Across the records below, count every line that contains the string "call", then report the count alone.

Dataset records
--*--

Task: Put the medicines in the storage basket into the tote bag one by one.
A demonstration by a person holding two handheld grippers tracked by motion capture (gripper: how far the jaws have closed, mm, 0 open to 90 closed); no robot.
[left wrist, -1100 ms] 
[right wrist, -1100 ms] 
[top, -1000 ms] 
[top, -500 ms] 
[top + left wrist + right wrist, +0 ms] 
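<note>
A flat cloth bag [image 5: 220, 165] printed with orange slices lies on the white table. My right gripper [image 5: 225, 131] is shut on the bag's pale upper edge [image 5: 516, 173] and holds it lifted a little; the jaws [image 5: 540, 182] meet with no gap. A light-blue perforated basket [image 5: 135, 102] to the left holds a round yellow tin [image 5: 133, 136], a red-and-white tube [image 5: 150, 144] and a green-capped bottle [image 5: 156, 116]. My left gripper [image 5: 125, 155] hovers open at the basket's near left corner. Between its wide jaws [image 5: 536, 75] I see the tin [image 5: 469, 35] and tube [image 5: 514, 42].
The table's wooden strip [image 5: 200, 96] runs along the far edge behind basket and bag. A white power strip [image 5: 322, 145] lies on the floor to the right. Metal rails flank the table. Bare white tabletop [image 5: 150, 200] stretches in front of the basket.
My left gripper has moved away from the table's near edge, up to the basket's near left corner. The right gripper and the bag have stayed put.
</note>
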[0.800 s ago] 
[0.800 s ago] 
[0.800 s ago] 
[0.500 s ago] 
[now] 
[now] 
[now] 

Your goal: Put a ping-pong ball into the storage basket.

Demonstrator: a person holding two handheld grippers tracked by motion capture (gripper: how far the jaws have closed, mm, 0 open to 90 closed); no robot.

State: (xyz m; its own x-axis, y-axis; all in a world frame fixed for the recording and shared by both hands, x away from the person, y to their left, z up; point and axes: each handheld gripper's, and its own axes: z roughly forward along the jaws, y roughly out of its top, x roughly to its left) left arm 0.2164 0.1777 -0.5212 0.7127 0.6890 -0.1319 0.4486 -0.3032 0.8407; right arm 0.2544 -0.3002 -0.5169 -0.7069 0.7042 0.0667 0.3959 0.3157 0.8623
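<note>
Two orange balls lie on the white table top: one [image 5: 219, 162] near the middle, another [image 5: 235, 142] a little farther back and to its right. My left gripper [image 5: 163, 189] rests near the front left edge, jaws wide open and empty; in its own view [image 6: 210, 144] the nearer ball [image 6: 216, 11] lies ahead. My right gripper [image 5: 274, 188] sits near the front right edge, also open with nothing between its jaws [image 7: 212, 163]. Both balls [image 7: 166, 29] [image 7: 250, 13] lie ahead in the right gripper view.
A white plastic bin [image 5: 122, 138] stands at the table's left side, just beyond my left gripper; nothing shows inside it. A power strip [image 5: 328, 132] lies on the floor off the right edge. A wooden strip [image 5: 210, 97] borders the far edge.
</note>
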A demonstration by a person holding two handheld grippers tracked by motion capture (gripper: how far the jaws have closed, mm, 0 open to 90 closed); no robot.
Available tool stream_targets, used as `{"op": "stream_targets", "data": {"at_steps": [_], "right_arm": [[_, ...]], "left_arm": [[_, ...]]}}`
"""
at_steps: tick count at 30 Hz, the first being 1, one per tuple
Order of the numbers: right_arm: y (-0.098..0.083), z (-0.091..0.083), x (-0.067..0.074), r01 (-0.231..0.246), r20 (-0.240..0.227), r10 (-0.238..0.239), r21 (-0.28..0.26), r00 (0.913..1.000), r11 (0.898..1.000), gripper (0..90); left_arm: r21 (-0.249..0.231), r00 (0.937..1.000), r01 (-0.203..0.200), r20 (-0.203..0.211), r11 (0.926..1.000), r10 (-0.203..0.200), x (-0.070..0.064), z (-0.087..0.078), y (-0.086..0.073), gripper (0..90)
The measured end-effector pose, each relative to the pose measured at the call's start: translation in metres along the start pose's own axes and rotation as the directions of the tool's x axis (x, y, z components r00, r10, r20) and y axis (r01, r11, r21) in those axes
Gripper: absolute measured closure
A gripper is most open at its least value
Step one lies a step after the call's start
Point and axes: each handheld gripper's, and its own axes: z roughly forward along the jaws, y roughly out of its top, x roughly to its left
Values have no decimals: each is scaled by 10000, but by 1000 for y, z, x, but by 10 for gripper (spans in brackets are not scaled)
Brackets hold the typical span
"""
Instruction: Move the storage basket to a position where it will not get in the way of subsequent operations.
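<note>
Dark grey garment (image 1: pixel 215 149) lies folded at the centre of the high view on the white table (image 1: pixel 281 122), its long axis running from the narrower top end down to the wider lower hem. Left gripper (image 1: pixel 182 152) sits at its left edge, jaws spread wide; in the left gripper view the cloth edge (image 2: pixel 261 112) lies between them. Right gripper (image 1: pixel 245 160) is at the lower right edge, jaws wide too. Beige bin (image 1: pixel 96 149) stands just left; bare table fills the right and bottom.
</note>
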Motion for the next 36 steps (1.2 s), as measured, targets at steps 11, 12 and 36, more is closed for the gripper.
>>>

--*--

Task result
2